TASK DIRECTIONS
Of the lines below, copy those that hold the word "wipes".

(Stored data entries)
======

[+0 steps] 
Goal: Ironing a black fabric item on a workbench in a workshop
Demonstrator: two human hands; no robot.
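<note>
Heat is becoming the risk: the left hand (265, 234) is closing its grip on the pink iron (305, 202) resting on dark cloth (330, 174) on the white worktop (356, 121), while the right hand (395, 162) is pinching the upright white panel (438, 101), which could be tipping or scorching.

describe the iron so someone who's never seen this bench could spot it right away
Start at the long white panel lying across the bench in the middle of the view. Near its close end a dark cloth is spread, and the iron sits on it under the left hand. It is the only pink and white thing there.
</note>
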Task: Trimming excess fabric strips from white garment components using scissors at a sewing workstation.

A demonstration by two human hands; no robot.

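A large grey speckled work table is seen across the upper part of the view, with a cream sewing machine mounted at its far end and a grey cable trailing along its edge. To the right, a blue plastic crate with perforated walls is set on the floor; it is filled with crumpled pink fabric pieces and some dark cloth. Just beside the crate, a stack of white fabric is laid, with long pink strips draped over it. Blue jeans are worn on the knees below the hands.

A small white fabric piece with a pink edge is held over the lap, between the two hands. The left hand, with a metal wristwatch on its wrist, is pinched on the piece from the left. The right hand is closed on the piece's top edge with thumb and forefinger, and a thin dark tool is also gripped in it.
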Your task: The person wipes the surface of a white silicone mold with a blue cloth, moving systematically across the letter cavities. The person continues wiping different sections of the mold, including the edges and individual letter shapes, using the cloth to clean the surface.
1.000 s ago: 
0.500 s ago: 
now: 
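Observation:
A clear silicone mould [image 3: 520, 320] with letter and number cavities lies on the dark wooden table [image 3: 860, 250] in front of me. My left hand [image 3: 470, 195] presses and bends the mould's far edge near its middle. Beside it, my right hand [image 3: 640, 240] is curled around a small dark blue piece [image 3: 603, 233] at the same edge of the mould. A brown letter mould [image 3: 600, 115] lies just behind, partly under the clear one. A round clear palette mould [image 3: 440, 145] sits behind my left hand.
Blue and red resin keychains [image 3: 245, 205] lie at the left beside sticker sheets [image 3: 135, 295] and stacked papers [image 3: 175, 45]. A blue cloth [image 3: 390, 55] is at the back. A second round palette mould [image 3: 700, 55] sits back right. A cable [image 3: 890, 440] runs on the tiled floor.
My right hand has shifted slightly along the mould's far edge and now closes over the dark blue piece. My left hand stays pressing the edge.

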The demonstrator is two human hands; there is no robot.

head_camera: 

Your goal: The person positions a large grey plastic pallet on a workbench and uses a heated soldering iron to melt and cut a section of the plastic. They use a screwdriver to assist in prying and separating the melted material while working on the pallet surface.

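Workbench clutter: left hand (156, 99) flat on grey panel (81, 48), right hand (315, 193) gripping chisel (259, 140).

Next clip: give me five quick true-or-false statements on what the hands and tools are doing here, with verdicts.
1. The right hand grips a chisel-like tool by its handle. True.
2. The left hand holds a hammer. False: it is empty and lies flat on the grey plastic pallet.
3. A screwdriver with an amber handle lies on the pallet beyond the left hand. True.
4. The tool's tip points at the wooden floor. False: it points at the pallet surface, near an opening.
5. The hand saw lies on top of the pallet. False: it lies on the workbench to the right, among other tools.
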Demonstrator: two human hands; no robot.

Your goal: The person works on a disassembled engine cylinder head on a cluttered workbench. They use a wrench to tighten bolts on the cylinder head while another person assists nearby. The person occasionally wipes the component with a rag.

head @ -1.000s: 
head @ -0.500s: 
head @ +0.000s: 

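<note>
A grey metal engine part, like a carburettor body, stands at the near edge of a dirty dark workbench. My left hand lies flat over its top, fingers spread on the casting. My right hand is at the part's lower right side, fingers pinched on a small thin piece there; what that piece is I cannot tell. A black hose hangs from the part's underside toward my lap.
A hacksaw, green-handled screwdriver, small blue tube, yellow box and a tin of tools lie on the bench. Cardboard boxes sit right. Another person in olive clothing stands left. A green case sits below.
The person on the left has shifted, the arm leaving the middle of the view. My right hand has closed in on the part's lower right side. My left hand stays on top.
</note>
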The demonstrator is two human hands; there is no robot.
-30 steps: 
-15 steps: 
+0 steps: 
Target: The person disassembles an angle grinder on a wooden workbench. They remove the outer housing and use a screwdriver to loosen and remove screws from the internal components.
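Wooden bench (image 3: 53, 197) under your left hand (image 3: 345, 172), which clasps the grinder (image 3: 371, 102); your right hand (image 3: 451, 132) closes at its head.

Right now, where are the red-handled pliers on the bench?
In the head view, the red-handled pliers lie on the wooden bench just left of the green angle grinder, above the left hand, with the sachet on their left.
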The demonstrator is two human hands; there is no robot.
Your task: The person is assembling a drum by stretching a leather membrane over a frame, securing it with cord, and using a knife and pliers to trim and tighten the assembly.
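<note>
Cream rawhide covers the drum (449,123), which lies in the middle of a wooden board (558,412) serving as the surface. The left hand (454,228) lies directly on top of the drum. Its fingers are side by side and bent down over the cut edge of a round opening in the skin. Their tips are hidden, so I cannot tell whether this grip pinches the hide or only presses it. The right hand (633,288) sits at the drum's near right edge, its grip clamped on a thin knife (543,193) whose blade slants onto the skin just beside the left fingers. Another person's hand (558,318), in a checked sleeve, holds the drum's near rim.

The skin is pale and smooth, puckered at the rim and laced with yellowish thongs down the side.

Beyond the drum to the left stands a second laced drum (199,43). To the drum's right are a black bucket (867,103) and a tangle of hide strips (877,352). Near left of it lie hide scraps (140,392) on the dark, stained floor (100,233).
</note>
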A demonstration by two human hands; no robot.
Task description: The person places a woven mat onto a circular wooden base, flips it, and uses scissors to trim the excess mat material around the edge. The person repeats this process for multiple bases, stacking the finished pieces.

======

TASK OUTPUT
Your task: The person wipes the surface of a white silicone mold with a blue cloth, moving systematically across the letter cavities. The person continues wiping different sections of the mold, including the edges and individual letter shapes, using the cloth to clean the surface.
Your goal: The person works on a disassembled engine cylinder head on a cluttered workbench. They use a wrench to tighten bolts on the cylinder head while another person assists nearby. The person occasionally wipes the component with a rag.

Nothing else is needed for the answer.